Master Production-Ready Big Data, Apache Spark Jobs in Databricks and Beyond: An Expert Guide
Refine Apache Spark performance in Databricks with strategies. Includes expert insights, PySpark examples, and diagrams for efficient data processing.
Join the DZone community and get the full member experience.
Join For FreeThis iteration is based on existing experience scaling big data with Apache Spark workloads and uses more refinements by still preserving the eight most important strategies but moving high-value but less important strategies — such as preferring narrow transformations, applying code-level best practices, leveraging Databricks Runtime features, and optimizing cluster configuration — to a Miscellaneous section, thereby not losing focus on impactful areas such as shuffles and memory, but still addressing them thoroughly.
Diagrams for in-phased insights and example code can be completely executed in Databricks or vanilla Spark sessions, and for all of these to be worth your time, the application will yield unbelievable performance benefits, often in the range of 5–20x in real-world pipelines.
Optimization Strategies
1. Partitioning and Parallelism
Strategy: Use repartition() to enhance parallelism before shuffle-intensive operations like joins, and coalesce() to minimize partitions pre-write to prevent small-file issues that hammer storage metadata.

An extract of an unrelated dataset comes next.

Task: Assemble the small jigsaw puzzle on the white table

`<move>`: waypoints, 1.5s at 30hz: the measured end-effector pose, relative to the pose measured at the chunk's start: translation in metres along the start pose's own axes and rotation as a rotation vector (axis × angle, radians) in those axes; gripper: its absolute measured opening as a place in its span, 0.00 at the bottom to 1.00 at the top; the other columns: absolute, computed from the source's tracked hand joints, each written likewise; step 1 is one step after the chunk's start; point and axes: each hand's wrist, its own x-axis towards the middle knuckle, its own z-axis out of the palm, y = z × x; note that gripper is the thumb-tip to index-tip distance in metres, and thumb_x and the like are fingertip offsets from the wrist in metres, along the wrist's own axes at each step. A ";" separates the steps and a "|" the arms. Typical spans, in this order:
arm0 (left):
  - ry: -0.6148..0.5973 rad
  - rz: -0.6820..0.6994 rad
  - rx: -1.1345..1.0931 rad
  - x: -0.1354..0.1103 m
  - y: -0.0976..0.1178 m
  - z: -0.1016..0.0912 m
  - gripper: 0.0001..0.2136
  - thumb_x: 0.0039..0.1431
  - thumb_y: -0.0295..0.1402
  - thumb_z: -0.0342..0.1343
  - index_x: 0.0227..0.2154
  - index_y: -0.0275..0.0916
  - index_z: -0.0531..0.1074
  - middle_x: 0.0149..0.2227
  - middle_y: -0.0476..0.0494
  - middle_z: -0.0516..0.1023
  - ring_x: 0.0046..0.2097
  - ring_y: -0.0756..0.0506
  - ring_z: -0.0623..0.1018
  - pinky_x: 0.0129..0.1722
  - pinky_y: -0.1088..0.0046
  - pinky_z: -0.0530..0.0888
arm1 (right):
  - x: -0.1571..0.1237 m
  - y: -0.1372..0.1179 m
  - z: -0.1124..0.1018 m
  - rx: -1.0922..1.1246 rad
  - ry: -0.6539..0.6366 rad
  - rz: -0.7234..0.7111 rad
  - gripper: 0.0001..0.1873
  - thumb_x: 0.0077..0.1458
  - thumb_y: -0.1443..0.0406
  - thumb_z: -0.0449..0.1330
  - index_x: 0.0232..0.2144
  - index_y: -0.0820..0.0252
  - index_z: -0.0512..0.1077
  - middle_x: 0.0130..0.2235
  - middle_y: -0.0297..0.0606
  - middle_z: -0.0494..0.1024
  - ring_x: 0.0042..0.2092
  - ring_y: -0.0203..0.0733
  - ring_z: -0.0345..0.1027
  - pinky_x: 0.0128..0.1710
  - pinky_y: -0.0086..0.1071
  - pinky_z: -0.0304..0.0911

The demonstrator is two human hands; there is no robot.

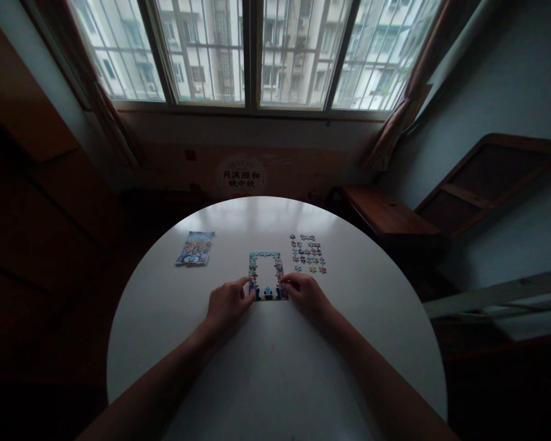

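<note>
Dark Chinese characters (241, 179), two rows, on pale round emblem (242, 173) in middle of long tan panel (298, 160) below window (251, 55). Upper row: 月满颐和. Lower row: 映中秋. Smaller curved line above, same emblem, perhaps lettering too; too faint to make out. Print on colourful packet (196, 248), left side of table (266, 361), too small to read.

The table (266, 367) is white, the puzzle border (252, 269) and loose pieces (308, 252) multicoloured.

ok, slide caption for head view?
Left hand and right hand flank a jigsaw border on a white table, loose pieces nearby.
</note>
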 end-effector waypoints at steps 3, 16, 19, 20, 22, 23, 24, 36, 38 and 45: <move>-0.018 -0.011 0.012 -0.001 0.000 0.001 0.20 0.56 0.45 0.52 0.51 0.47 0.69 0.30 0.49 0.79 0.33 0.47 0.76 0.32 0.76 0.64 | 0.000 -0.002 -0.001 0.008 0.020 -0.016 0.13 0.50 0.72 0.54 0.35 0.59 0.76 0.34 0.38 0.78 0.35 0.39 0.69 0.38 0.31 0.61; -0.033 0.024 0.009 -0.002 0.001 -0.003 0.24 0.54 0.46 0.54 0.53 0.47 0.67 0.32 0.46 0.78 0.35 0.46 0.76 0.31 0.76 0.63 | 0.000 0.003 0.002 -0.016 0.043 -0.015 0.12 0.52 0.70 0.55 0.36 0.60 0.77 0.32 0.37 0.72 0.32 0.35 0.65 0.36 0.30 0.60; -0.051 0.008 0.007 -0.002 0.002 -0.004 0.24 0.54 0.46 0.54 0.53 0.47 0.67 0.32 0.46 0.78 0.35 0.46 0.76 0.31 0.76 0.62 | 0.000 0.002 0.002 -0.025 0.038 -0.004 0.12 0.51 0.70 0.56 0.36 0.60 0.77 0.32 0.37 0.73 0.31 0.35 0.65 0.35 0.29 0.60; -0.053 0.005 0.007 -0.002 0.002 -0.004 0.23 0.54 0.46 0.54 0.53 0.47 0.67 0.32 0.47 0.78 0.35 0.46 0.76 0.31 0.76 0.62 | 0.000 0.002 0.002 -0.030 0.037 0.000 0.11 0.51 0.70 0.56 0.36 0.60 0.77 0.31 0.37 0.72 0.30 0.34 0.64 0.34 0.29 0.60; -0.051 0.005 0.006 -0.002 0.002 -0.003 0.23 0.54 0.46 0.54 0.52 0.47 0.68 0.32 0.46 0.78 0.35 0.46 0.76 0.31 0.76 0.62 | 0.000 0.001 0.002 -0.038 0.034 0.004 0.10 0.51 0.68 0.57 0.35 0.60 0.77 0.30 0.36 0.71 0.29 0.34 0.64 0.32 0.28 0.59; -0.049 0.006 0.007 -0.002 0.002 -0.003 0.23 0.54 0.46 0.54 0.52 0.47 0.68 0.32 0.46 0.78 0.35 0.46 0.76 0.31 0.76 0.62 | -0.001 0.000 0.002 -0.042 0.032 0.004 0.10 0.52 0.68 0.57 0.35 0.60 0.77 0.30 0.35 0.71 0.29 0.34 0.63 0.32 0.28 0.59; -0.046 0.008 0.009 -0.002 0.001 -0.002 0.23 0.54 0.46 0.54 0.52 0.47 0.68 0.32 0.46 0.78 0.35 0.46 0.76 0.31 0.76 0.62 | -0.001 0.000 0.001 -0.046 0.028 0.003 0.09 0.52 0.67 0.57 0.34 0.60 0.77 0.29 0.35 0.70 0.28 0.33 0.63 0.32 0.28 0.58; -0.039 0.018 0.010 -0.001 0.001 -0.002 0.21 0.54 0.45 0.53 0.51 0.47 0.69 0.32 0.47 0.78 0.34 0.47 0.76 0.31 0.76 0.63 | -0.001 -0.003 0.001 -0.062 0.030 -0.020 0.11 0.55 0.65 0.56 0.25 0.61 0.76 0.26 0.34 0.68 0.27 0.33 0.60 0.29 0.27 0.55; -0.043 0.022 0.007 -0.001 0.000 -0.002 0.21 0.54 0.45 0.53 0.51 0.47 0.70 0.32 0.47 0.78 0.34 0.47 0.76 0.31 0.76 0.63 | -0.001 -0.004 0.000 -0.054 0.034 -0.017 0.12 0.55 0.64 0.56 0.23 0.61 0.75 0.26 0.34 0.68 0.27 0.33 0.61 0.30 0.28 0.56; -0.057 0.032 0.000 0.001 -0.003 -0.003 0.21 0.53 0.45 0.54 0.50 0.47 0.70 0.31 0.48 0.78 0.32 0.48 0.75 0.30 0.77 0.62 | 0.000 -0.004 0.000 -0.019 0.026 -0.012 0.13 0.55 0.63 0.57 0.22 0.61 0.75 0.25 0.33 0.68 0.27 0.33 0.62 0.31 0.28 0.57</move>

from pyspark.sql import SparkSession
from pyspark.sql.functions import rand
spark = SparkSession.builder.appName("PartitionExample").getOrCreate()
# Sample DataFrame creation
data = [(i, f"val_{i}") for i in range(1000000)]

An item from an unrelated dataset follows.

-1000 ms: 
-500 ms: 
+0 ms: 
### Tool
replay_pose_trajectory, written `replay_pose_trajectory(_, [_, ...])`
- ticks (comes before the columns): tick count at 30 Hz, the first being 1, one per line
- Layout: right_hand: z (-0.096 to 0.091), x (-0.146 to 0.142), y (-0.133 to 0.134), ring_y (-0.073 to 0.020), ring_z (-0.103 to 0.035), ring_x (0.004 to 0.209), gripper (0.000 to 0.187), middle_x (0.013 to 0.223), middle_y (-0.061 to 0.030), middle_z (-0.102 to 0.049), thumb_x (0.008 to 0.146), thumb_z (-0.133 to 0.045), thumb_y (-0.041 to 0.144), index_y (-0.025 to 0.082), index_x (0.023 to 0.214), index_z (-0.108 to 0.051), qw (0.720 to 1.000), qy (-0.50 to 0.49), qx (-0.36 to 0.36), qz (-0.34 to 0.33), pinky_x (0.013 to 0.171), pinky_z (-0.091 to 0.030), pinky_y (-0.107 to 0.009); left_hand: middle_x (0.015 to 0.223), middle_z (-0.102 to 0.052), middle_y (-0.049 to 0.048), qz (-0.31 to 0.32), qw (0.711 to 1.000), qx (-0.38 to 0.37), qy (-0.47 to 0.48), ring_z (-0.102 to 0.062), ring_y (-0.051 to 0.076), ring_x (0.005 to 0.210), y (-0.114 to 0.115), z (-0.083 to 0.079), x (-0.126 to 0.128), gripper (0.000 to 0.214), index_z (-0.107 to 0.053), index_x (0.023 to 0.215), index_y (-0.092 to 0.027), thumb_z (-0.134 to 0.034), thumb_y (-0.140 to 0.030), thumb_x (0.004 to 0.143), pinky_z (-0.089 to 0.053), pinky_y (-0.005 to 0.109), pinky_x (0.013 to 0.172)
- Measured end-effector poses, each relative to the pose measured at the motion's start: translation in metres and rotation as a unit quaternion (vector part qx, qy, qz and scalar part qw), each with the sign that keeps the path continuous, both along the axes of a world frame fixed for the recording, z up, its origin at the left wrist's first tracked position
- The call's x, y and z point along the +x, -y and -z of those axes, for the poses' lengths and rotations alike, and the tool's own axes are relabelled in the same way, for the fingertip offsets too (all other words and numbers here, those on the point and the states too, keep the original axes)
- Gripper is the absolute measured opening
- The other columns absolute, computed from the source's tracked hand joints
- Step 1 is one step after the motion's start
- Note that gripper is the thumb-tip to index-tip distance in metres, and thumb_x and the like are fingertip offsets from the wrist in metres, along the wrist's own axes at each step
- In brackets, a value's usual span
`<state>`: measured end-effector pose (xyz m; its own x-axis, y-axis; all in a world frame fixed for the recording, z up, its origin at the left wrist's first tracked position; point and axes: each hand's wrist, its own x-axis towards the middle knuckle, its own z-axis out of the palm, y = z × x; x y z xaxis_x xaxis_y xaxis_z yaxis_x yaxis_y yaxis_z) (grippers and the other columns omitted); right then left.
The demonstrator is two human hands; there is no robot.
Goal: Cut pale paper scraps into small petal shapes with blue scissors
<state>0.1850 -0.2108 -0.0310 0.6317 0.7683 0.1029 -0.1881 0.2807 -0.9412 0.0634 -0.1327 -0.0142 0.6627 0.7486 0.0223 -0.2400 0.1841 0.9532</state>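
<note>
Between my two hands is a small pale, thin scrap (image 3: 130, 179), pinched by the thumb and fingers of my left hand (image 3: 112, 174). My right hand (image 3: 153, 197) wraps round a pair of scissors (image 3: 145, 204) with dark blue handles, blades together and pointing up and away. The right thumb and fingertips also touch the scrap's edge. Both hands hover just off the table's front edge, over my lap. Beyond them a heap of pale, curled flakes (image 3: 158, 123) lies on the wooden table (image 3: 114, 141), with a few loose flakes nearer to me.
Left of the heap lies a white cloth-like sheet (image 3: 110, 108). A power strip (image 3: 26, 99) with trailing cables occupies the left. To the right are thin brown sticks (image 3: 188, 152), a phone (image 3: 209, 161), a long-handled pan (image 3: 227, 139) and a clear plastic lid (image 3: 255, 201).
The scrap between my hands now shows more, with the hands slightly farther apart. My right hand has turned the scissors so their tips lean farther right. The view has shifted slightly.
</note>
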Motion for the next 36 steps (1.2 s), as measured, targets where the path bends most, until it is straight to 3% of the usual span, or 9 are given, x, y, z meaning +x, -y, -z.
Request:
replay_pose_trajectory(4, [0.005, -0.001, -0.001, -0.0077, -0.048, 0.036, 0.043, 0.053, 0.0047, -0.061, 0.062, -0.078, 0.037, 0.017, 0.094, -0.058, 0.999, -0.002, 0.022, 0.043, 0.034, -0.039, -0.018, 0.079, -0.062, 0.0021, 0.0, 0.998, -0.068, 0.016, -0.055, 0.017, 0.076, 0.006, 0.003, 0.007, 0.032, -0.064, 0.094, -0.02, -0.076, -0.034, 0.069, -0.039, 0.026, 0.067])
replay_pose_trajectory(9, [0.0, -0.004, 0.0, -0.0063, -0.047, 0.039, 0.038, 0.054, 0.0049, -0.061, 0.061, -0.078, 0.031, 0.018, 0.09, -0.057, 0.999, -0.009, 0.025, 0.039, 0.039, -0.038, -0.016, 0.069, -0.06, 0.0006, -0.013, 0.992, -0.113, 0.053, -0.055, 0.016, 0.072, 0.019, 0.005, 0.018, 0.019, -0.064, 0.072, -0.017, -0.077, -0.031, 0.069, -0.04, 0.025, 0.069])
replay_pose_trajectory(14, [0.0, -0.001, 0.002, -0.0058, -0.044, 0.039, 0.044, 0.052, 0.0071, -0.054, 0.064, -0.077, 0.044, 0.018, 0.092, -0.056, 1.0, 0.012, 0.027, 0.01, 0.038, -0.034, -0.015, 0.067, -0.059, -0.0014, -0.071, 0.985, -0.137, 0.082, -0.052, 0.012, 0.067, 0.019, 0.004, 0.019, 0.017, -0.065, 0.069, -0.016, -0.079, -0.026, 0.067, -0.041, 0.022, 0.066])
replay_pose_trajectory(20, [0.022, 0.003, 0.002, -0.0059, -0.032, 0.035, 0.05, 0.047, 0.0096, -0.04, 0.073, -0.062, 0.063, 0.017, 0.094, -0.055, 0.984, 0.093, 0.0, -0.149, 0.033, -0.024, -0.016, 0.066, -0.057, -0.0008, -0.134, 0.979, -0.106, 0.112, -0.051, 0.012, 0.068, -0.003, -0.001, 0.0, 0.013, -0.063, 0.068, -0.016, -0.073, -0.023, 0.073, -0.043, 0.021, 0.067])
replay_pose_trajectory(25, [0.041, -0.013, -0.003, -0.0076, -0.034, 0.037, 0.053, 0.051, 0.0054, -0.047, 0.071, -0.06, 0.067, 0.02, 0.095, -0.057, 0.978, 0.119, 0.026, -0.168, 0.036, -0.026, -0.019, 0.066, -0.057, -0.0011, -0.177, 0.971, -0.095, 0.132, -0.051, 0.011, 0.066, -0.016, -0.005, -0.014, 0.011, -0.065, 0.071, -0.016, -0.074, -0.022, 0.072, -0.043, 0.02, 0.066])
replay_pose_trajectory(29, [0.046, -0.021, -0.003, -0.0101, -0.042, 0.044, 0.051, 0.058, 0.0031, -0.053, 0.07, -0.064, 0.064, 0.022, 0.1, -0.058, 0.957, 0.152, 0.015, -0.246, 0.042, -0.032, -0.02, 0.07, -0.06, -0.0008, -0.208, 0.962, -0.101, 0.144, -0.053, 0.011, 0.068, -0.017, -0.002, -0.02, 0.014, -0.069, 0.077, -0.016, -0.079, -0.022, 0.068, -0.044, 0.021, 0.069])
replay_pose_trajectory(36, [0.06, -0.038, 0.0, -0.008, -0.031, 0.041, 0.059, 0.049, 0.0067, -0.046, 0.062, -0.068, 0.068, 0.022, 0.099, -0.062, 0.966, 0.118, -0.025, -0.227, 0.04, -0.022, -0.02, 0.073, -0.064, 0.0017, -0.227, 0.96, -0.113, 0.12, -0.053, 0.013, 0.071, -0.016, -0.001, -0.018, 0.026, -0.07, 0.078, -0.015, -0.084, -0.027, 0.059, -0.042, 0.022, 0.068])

df = spark.createDataFrame(data, ["id", "value"])
# Repartition for parallelism before a join or aggregation
df_repartitioned = df.repartition(200, "id") # Shuffle to 200 even partitions
# Perform a sample operation (e.g., groupBy)
aggregated = df_repartitioned.groupBy("id").count()

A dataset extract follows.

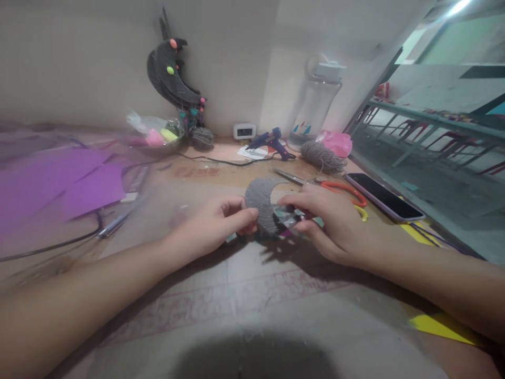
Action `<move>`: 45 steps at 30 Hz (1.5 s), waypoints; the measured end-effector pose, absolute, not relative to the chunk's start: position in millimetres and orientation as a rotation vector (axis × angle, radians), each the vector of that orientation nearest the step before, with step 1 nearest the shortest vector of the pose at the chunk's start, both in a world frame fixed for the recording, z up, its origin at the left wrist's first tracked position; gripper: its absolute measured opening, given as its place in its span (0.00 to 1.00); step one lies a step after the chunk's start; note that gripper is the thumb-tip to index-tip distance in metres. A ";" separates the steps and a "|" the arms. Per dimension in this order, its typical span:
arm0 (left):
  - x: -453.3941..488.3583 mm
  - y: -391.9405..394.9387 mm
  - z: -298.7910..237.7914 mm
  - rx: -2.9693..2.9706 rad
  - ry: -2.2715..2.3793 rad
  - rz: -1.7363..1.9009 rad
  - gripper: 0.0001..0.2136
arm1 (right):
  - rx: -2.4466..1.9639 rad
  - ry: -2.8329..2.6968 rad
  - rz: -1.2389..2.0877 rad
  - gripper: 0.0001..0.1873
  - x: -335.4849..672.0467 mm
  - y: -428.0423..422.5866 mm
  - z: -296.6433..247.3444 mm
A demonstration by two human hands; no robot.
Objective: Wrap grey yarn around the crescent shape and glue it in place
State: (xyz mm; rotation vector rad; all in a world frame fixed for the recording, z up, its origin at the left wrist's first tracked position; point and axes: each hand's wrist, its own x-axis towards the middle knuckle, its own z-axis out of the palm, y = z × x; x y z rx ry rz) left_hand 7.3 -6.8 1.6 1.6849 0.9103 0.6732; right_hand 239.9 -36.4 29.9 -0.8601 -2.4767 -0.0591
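Observation:
A crescent wrapped in grey yarn (260,200) is held up over the table, its hollow side turned to the right. My left hand (231,221) pinches its outer edge between thumb and fingers. By the inner curve, my right hand (329,218) has thumb and fingers closed around something small with dark and shiny parts, too blurred to name. Patches of teal and purple show beneath the crescent's lower tip. Just beyond my right hand lie scissors with orange handles (345,190), partly covered by that hand.
Along the wall stand a dark crescent hanging (169,73), a small white clock (244,131), a blue glue gun (272,142), a grey yarn skein (321,156) and a clear bottle (315,105). A phone (384,196) lies right, purple sheets (59,179) left. A cord (224,162) crosses the back.

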 end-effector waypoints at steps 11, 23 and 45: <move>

# Coalesce before writing to reduce output files
aggregated_coalesced = aggregated.coalesce(10)
aggregated_coalesced.write.mode("overwrite").parquet("/tmp/output")
print(f"Partitions after repartition: {df_repartitioned.rdd.getNumPartitions()}")
print(f"Partitions after coalesce: {aggregated_coalesced.rdd.getNumPartitions()}")
Explanation: Partitioning is foundational for parallelism of tasks and load balancing in Spark's distributed model. repartition(n) ensures even data spread via full shuffle, ideal pre-joins to avoid executor overload. coalesce(m) (where m < current partitions) merges locally for efficient writes, cutting I/O costs in Databricks' Delta or S3.
Risks: Over-repartitioning increases shuffle overhead; monitor via Spark UI's "Input Size" metrics. Benefits: Scalable for TB-scale data; universal across Spark envs.
Diagram:
2. Caching and Persistence
Strategy: Cache or persist reusable DataFrames to skip recomputation in iterative or multi-use scenarios.
from pyspark.sql import SparkSession
from pyspark.storagelevel import StorageLevel
spark = SparkSession.builder.appName("CachingExample").getOrCreate()
# Create a sample DataFrame
df = spark.range(1000000).withColumn("squared", spark.range(1000000).id ** 2)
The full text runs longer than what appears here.